WHAT TO DO: From the data below, give the number of lines holding the word "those", with nothing else added.

INFORMATION PROVIDED:
——————

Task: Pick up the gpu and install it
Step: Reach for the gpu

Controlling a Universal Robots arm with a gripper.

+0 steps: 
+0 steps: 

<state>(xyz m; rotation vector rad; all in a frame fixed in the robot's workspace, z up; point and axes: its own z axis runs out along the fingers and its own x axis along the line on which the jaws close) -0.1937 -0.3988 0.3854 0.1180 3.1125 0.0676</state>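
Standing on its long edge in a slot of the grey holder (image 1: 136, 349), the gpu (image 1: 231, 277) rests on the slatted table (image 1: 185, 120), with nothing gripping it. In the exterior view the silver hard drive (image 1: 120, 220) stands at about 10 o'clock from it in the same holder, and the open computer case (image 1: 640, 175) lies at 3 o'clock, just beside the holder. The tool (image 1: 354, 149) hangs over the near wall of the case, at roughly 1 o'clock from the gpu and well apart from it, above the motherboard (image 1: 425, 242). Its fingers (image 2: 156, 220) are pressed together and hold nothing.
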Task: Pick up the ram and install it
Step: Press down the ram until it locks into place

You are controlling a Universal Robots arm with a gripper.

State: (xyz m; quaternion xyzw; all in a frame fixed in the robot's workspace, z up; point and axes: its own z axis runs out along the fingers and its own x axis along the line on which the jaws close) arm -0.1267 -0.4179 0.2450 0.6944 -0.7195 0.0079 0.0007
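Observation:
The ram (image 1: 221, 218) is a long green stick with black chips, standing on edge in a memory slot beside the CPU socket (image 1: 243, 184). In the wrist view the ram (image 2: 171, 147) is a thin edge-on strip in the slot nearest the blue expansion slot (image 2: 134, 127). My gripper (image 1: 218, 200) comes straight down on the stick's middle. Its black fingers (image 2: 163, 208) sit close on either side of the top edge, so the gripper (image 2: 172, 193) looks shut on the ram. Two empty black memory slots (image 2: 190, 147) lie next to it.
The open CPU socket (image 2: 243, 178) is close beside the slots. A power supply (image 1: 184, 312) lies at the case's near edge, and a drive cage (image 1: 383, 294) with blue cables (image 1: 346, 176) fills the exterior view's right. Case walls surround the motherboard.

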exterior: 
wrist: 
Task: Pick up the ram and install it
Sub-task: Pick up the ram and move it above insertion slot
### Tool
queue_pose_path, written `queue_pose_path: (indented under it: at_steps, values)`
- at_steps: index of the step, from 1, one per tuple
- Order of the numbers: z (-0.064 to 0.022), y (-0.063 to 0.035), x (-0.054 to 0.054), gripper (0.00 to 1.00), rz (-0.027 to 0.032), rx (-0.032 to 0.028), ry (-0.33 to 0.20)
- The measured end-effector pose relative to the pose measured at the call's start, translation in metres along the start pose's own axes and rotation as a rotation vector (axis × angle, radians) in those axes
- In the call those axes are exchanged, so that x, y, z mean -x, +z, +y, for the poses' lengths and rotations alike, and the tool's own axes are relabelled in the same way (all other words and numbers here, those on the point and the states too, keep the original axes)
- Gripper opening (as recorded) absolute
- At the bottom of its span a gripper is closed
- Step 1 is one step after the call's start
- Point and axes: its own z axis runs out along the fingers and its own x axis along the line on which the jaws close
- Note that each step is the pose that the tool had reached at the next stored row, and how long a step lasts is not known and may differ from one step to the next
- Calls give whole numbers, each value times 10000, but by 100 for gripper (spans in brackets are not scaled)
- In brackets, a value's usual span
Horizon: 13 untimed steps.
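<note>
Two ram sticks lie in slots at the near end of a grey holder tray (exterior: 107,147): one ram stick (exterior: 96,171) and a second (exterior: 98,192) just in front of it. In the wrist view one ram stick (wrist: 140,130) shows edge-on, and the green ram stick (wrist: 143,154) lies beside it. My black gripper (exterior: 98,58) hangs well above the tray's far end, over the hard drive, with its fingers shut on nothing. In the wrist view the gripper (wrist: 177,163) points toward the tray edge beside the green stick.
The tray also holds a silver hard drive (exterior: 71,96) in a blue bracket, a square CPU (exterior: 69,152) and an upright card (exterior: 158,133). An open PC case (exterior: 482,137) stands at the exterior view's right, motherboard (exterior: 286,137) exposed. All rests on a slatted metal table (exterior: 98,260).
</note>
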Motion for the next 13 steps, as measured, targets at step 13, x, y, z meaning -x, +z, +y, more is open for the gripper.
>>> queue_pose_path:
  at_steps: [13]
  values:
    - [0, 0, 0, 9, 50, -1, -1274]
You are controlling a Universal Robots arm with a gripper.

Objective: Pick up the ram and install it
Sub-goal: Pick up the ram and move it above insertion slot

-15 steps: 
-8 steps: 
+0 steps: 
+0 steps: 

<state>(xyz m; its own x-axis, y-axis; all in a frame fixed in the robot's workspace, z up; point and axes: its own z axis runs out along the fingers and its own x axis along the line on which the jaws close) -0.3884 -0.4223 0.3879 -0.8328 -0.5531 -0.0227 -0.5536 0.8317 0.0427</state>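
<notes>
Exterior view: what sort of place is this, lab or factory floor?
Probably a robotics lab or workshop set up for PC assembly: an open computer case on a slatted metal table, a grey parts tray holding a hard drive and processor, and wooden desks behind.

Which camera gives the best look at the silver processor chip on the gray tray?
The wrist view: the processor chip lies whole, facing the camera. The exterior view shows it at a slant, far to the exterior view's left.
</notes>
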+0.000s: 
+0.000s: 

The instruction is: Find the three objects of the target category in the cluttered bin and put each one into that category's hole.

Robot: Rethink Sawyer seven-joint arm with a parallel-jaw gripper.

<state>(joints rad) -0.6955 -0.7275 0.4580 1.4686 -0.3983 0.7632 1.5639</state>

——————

OUTPUT OF THE EXERCISE: 2